Mas eles não nascem assim. Descobriu-se, felizmente, que a resiliência não é inata. É possível construí-la ao longo dos anos ou aprendê-la rapidamente, se preciso. “Qualquer pessoa é capaz de usar recursos para enfrentar os problemas”, diz o psiquiatra Alaor Carlos de Oliveira Neto, do Hospital Alemão Oswaldo Cruz, de São Paulo. O primeiro movimento é prestar atenção nos fatores que influenciam quanto cada um será resiliente. O essencial é criar mecanismos que mudem as reações cognitivas e comportamentais diante de um obstáculo. Há ferramentas psicoterapêuticas eficazes para isso, usadas para ensinar os indivíduos a reclassificar pensamentos negativos, a reagir racionalmente, a dar aos fatos a dimensão correta e a compreender que os contextos mudam. O sofrimento não vai durar para sempre. “As pessoas precisam aprender, ainda, que a maioria dos problemas não foi criada por elas”, diz Emerson Santos, diretor-geral da Escola da Inteligência, organização que atua em 1 000 escolas do país dando aulas de resiliência e inteligência emocional, com mais de 300 000 alunos impactados.
O outro aspecto a ser trabalhado é o social. É possível ensinar desde cedo uma criança a lidar mais adequadamente com situações hostis oferecendo a ela a possibilidade de enxergar algo positivo onde parece haver só escuridão. Um caminho é proporcionar um ambiente familiar afetuoso e seguro, estimulando a capacidade de adaptação a novas circunstâncias. Para os adultos, a resiliência pode ser alimentada em situações que ofereçam a convivência com pessoas acolhedoras, acessíveis e prontas para ajudar, e por meio da sensação de pertencimento. “Toda pessoa que se vê pertencente a um grupo sente-se amparada na luta contra um desafio”, diz o psiquiatra Oliveira Neto.

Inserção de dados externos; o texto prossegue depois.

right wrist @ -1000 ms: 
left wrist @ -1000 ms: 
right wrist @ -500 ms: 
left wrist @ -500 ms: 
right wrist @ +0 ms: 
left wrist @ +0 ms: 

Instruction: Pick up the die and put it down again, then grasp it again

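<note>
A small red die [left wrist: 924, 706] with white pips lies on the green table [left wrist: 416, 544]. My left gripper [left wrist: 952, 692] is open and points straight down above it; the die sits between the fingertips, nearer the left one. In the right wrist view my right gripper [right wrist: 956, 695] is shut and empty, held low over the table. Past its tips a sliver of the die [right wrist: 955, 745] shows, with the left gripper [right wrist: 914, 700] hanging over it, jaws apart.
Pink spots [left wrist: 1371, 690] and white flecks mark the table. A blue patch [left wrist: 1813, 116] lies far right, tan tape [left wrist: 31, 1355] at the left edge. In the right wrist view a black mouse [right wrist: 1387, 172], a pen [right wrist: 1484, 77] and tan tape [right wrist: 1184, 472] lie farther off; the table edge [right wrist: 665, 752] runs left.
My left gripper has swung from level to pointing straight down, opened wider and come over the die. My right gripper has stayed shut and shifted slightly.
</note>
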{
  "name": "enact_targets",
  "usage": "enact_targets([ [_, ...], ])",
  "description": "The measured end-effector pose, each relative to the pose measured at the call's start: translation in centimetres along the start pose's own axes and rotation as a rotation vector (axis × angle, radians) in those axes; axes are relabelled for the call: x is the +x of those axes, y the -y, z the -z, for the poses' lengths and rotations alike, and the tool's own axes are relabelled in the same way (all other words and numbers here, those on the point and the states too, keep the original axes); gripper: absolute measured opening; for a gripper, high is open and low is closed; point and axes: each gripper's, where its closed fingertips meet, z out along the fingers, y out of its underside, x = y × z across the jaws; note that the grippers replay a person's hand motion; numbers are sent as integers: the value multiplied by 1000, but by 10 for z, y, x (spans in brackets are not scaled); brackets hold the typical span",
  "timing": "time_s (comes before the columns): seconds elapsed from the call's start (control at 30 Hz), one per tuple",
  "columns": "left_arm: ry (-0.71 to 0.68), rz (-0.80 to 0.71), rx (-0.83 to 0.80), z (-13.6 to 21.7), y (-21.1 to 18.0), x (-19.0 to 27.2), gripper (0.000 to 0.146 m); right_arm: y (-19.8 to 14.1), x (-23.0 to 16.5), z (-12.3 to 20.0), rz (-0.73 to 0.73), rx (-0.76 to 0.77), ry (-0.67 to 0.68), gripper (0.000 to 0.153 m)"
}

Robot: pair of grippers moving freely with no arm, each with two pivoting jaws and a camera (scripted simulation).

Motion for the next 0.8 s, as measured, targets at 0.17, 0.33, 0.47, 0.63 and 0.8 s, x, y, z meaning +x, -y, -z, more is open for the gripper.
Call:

Ser resiliente é atributo vital para a sobrevivência humana. Se não fosse assim, o mundo estaria ainda pior em questões que exigem a força emocional de todos, como o enfrentamento da Covid-19. No entanto, é graças à resiliência demonstrada em dois anos de pandemia que o brasileiro hoje pode comemorar a suspensão total ou parcial do uso de máscaras em várias cidades do país, feita na hora certa e com o aval da ciência. É coisa para se orgulhar. A resiliência nos fez chegar a um bom porto, e com algum louvor, apesar das perdas. A crise sanitária, a mais dura em um século, é prova de que a sociedade consegue lidar com obstáculos. Tomando por empréstimo as palavras de Pierre Bezúkhov, o personagem de Tolstói, muita gente pensou que, ao sermos arrancados do caminho habitual, tudo acabaria. Mas a resiliência, insista-se, nos faz agora vislumbrar o começo de algo novo e, quem sabe, bom, apesar das guerras.